#### [Exercise details]
What is needed here is an exact transcription of the entries that follow.

****************

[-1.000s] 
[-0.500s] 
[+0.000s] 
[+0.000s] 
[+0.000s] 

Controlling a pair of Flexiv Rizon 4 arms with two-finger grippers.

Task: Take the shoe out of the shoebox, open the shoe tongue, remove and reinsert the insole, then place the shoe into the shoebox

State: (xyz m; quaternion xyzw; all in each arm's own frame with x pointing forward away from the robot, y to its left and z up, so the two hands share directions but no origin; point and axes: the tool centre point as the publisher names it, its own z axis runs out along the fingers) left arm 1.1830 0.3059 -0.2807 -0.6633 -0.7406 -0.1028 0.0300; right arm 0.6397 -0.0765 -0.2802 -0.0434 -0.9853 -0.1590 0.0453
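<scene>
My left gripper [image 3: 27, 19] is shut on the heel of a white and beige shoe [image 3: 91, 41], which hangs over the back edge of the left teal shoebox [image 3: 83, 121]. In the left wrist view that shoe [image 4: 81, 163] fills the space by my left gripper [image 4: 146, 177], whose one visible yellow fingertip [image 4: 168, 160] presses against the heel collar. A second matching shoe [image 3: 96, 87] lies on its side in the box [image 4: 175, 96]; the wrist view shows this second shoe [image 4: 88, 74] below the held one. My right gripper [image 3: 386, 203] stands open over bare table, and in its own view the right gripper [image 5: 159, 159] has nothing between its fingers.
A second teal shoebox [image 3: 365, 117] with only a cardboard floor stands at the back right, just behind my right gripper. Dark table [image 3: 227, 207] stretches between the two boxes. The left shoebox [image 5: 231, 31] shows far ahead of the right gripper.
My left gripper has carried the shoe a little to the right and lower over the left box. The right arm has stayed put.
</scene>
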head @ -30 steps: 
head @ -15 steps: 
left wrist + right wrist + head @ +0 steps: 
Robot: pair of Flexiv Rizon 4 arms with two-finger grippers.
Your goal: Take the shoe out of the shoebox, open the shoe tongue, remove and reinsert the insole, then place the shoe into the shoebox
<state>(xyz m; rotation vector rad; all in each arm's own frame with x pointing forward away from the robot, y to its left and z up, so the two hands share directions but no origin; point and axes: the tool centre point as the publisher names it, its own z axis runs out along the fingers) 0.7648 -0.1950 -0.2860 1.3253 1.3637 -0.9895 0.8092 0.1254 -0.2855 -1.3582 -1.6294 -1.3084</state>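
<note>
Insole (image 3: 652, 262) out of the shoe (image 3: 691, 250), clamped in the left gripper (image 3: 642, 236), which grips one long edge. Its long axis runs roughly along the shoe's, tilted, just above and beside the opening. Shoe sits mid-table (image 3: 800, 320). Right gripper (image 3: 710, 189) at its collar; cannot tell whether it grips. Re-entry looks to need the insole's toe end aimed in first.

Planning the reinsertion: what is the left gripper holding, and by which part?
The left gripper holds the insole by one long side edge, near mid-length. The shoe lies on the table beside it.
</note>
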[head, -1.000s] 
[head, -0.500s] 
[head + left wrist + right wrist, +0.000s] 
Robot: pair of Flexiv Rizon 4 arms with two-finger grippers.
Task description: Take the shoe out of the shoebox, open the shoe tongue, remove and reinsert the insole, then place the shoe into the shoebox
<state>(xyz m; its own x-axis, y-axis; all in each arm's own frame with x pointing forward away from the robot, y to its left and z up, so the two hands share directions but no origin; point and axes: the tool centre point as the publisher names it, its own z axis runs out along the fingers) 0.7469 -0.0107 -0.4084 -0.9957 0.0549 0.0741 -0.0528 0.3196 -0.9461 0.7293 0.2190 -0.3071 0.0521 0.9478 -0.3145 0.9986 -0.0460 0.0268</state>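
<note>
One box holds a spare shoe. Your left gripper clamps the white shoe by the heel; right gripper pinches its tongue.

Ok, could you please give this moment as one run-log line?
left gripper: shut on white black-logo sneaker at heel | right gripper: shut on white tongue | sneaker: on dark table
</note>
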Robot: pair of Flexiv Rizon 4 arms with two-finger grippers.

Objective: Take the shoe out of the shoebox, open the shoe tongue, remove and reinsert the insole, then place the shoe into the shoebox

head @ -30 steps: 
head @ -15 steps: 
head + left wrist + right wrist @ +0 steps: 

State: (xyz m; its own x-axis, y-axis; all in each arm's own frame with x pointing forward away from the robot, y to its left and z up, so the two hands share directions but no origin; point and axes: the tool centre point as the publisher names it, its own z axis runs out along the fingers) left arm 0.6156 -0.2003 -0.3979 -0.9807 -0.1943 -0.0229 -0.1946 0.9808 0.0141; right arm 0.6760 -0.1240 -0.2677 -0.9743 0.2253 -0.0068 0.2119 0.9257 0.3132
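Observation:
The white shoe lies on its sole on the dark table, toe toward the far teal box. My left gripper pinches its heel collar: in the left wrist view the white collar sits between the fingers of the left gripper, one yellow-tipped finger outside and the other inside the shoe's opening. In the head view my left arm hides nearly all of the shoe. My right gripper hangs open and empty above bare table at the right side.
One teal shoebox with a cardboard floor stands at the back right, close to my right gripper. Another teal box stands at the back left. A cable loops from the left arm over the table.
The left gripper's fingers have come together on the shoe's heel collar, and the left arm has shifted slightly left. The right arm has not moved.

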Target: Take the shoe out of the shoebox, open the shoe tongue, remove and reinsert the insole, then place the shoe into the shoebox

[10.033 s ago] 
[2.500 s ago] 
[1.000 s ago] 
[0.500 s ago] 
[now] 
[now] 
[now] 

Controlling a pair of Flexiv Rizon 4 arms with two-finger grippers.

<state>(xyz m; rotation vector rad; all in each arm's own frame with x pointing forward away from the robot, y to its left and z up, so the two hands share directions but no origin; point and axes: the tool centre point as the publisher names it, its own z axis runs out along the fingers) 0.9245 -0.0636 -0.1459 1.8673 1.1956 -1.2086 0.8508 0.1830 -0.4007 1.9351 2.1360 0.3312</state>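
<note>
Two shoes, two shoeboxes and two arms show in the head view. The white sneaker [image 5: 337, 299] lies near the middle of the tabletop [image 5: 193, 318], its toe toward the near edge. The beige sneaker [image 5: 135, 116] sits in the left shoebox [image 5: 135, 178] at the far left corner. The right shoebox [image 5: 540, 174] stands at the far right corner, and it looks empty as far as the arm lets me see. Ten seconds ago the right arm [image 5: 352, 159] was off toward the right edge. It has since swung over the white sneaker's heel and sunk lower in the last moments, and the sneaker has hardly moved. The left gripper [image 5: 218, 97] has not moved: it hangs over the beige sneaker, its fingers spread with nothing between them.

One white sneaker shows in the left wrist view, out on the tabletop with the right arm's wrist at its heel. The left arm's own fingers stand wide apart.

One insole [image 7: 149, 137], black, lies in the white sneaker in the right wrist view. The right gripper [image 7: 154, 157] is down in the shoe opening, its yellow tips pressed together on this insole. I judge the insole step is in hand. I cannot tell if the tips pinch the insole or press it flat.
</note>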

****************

#### [Answer box]
[-1.000s] 
[-0.500s] 
[+0.000s] 
[+0.000s] 
[+0.000s] 

Controlling a pair of Flexiv Rizon 4 arms with two-finger grippers.

Task: Take the shoe out of the shoebox, open the shoe tongue, remove and reinsert the insole, then place the shoe into the shoebox

State: (xyz m; quaternion xyzw; all in each arm's own frame with x pointing forward away from the robot, y to its left and z up, so the two hands share directions but no origin; point and axes: the tool centre point as the publisher names it, its own z axis runs out along the fingers) left arm 1.1830 0.3059 -0.2807 -0.6633 -0.7406 -0.1028 0.0300; right arm 0.6397 -0.0765 -0.2802 -0.0434 -0.9853 -0.1590 0.0453
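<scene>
My left gripper [image 3: 27, 19] is shut on the heel of a white and beige shoe [image 3: 91, 41], which hangs over the back edge of the left teal shoebox [image 3: 83, 121]. In the left wrist view that shoe [image 4: 81, 163] fills the space by my left gripper [image 4: 146, 177], whose one visible yellow fingertip [image 4: 168, 160] presses against the heel collar. A second matching shoe [image 3: 96, 87] lies on its side in the box [image 4: 175, 96]; the wrist view shows this second shoe [image 4: 88, 74] below the held one. My right gripper [image 3: 386, 203] stands open over bare table, and in its own view the right gripper [image 5: 159, 159] has nothing between its fingers.
A second teal shoebox [image 3: 365, 117] with only a cardboard floor stands at the back right, just behind my right gripper. Dark table [image 3: 227, 207] stretches between the two boxes. The left shoebox [image 5: 231, 31] shows far ahead of the right gripper.
My left gripper has carried the shoe a little to the right and lower over the left box. The right arm has stayed put.
</scene>
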head @ -30 steps: 
head @ -15 steps: 
left wrist + right wrist + head @ +0 steps: 
Robot: pair of Flexiv Rizon 4 arms with two-finger grippers.
Your goal: Take the shoe out of the shoebox, open the shoe tongue, remove and reinsert the insole, then place the shoe into the shoebox
<state>(xyz m; rotation vector rad; all in each arm's own frame with x pointing forward away from the robot, y to its left and z up, so the two hands share directions but no origin; point and axes: the tool centre point as the publisher names it, its own z axis runs out along the fingers) 0.7648 -0.1950 -0.2860 1.3253 1.3637 -0.9895 0.8092 0.1254 -0.2855 -1.3582 -1.6294 -1.3084</state>
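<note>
Insole (image 3: 652, 262) out of the shoe (image 3: 691, 250), clamped in the left gripper (image 3: 642, 236), which grips one long edge. Its long axis runs roughly along the shoe's, tilted, just above and beside the opening. Shoe sits mid-table (image 3: 800, 320). Right gripper (image 3: 710, 189) at its collar; cannot tell whether it grips. Re-entry looks to need the insole's toe end aimed in first.

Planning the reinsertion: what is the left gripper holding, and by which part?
The left gripper holds the insole by one long side edge, near mid-length. The shoe lies on the table beside it.
</note>
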[head, -1.000s] 
[head, -0.500s] 
[head + left wrist + right wrist, +0.000s] 
Robot: pair of Flexiv Rizon 4 arms with two-finger grippers.
Task description: Take the shoe out of the shoebox, open the shoe tongue, remove and reinsert the insole, then place the shoe into the shoebox
<state>(xyz m; its own x-axis, y-axis; all in each arm's own frame with x pointing forward away from the robot, y to its left and z up, so the two hands share directions but no origin; point and axes: the tool centre point as the publisher names it, its own z axis runs out along the fingers) 0.7469 -0.0107 -0.4084 -0.9957 0.0549 0.0741 -0.0528 0.3196 -0.9461 0.7293 0.2190 -0.3071 0.0521 0.9478 -0.3145 0.9986 -0.0460 0.0268</state>
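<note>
One box holds a spare shoe. Your left gripper clamps the white shoe by the heel; right gripper pinches its tongue.

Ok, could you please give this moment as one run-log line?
left gripper: shut on white black-logo sneaker at heel | right gripper: shut on white tongue | sneaker: on dark table
</note>
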Robot: pair of Flexiv Rizon 4 arms with two-finger grippers.

Objective: Take the shoe out of the shoebox, open the shoe tongue, remove and reinsert the insole, then place the shoe into the shoebox

head @ -30 steps: 
head @ -15 steps: 
head + left wrist + right wrist @ +0 steps: 

State: (xyz m; its own x-axis, y-axis; all in each arm's own frame with x pointing forward away from the robot, y to its left and z up, so the two hands share directions but no origin; point and axes: the tool centre point as the publisher names it, its own z axis runs out along the fingers) left arm 0.6156 -0.2003 -0.3979 -0.9807 -0.1943 -0.0229 -0.1946 0.9808 0.0141; right arm 0.6760 -0.1240 -0.2677 -0.9743 0.2253 -0.0068 0.2119 0.9257 0.3132
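Observation:
The white shoe lies on its sole on the dark table, toe toward the far teal box. My left gripper pinches its heel collar: in the left wrist view the white collar sits between the fingers of the left gripper, one yellow-tipped finger outside and the other inside the shoe's opening. In the head view my left arm hides nearly all of the shoe. My right gripper hangs open and empty above bare table at the right side.
One teal shoebox with a cardboard floor stands at the back right, close to my right gripper. Another teal box stands at the back left. A cable loops from the left arm over the table.
The left gripper's fingers have come together on the shoe's heel collar, and the left arm has shifted slightly left. The right arm has not moved.
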
Target: Take the shoe out of the shoebox, open the shoe tongue, remove and reinsert the insole, then place the shoe into the shoebox

[10.033 s ago] 
[2.500 s ago] 
[1.000 s ago] 
[0.500 s ago] 
[now] 
[now] 
[now] 

Controlling a pair of Flexiv Rizon 4 arms with two-finger grippers.

<state>(xyz m; rotation vector rad; all in each arm's own frame with x pointing forward away from the robot, y to its left and z up, so the two hands share directions but no origin; point and axes: the tool centre point as the publisher names it, its own z axis runs out along the fingers) 0.9245 -0.0636 -0.1459 1.8673 1.1956 -1.2086 0.8508 0.1830 -0.4007 1.9351 2.1360 0.3312</state>
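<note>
Two shoes, two shoeboxes and two arms show in the head view. The white sneaker [image 5: 337, 299] lies near the middle of the tabletop [image 5: 193, 318], its toe toward the near edge. The beige sneaker [image 5: 135, 116] sits in the left shoebox [image 5: 135, 178] at the far left corner. The right shoebox [image 5: 540, 174] stands at the far right corner, and it looks empty as far as the arm lets me see. Ten seconds ago the right arm [image 5: 352, 159] was off toward the right edge. It has since swung over the white sneaker's heel and sunk lower in the last moments, and the sneaker has hardly moved. The left gripper [image 5: 218, 97] has not moved: it hangs over the beige sneaker, its fingers spread with nothing between them.

One white sneaker shows in the left wrist view, out on the tabletop with the right arm's wrist at its heel. The left arm's own fingers stand wide apart.

One insole [image 7: 149, 137], black, lies in the white sneaker in the right wrist view. The right gripper [image 7: 154, 157] is down in the shoe opening, its yellow tips pressed together on this insole. I judge the insole step is in hand. I cannot tell if the tips pinch the insole or press it flat.
</note>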

This completes the exercise.